What the task requires:
Each entry below should be restated word for word, without any picture it contains.

Material to process:
***

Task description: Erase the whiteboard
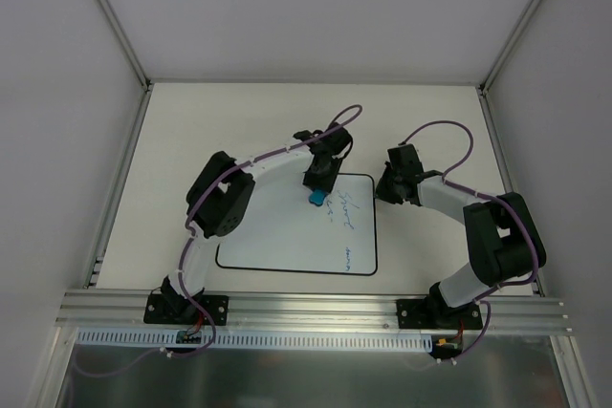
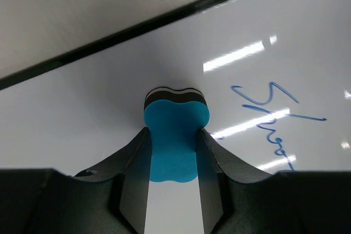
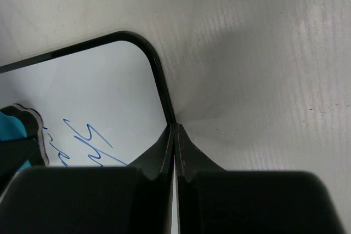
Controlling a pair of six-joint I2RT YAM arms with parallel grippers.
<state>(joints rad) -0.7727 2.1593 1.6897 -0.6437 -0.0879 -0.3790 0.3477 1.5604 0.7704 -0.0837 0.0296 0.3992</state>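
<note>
1. The left fingers (image 1: 318, 182) reach over the far edge of the whiteboard (image 1: 277, 236), partly closed. They pinch a small eraser (image 2: 175, 135) by its narrow waist.
2. The eraser is bright blue foam with rounded lobes, backed by a thin white layer and a black felt layer. Its felt face looks set against the board just inside the far black border, though contact cannot be confirmed.
3. The whiteboard is a flat, glossy white rectangle with rounded corners and a thin black rim. It lies on the desk (image 1: 430, 121) between the two arms, its long axis running left to right. Ceiling lights glare off it in streaks.
4. Thin blue handwriting (image 1: 346, 212) fills the board's right part. One word sits just right of the eraser, and another lies nearer, by the near right corner. A wipe would likely travel right and then toward the near edge.
5. The left arm carries the eraser, so it is the one placed to do that wiping.
6. The right fingers (image 3: 174, 141) are fully closed on nothing. Their tips rest at the board's right rim, just near of its far right corner, seemingly steadying it.
7. The desk is matte, pale and faintly ribbed.
</note>
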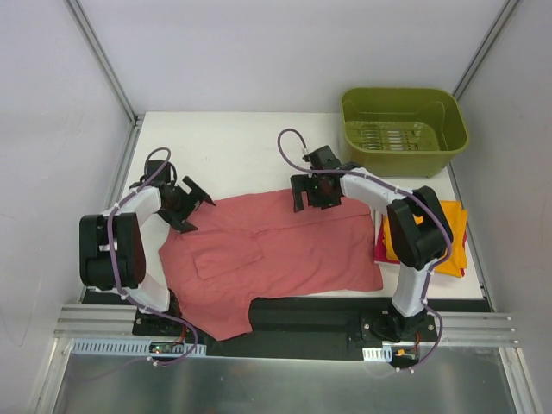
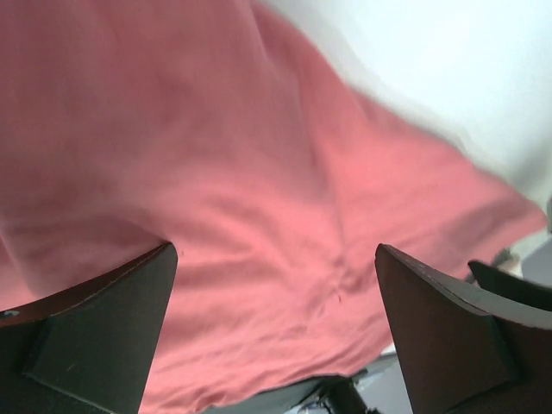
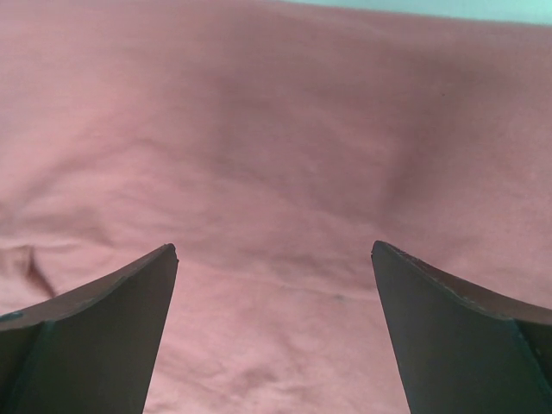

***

Output of the task:
Task description: Erase the whiteboard
Controlling a pair of six-joint I2RT YAM arms with parallel grippers.
<state>(joints rad) -0.7727 2.1593 1.6897 -0.6437 -0.0879 -0.3790 0.3477 1.5604 0.7704 -0.0837 0.0296 0.3992</state>
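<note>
1. The left fingers (image 1: 318, 182) reach over the far edge of the whiteboard (image 1: 277, 236), partly closed. They pinch a small eraser (image 2: 175, 135) by its narrow waist.
2. The eraser is bright blue foam with rounded lobes, backed by a thin white layer and a black felt layer. Its felt face looks set against the board just inside the far black border, though contact cannot be confirmed.
3. The whiteboard is a flat, glossy white rectangle with rounded corners and a thin black rim. It lies on the desk (image 1: 430, 121) between the two arms, its long axis running left to right. Ceiling lights glare off it in streaks.
4. Thin blue handwriting (image 1: 346, 212) fills the board's right part. One word sits just right of the eraser, and another lies nearer, by the near right corner. A wipe would likely travel right and then toward the near edge.
5. The left arm carries the eraser, so it is the one placed to do that wiping.
6. The right fingers (image 3: 174, 141) are fully closed on nothing. Their tips rest at the board's right rim, just near of its far right corner, seemingly steadying it.
7. The desk is matte, pale and faintly ribbed.
</note>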

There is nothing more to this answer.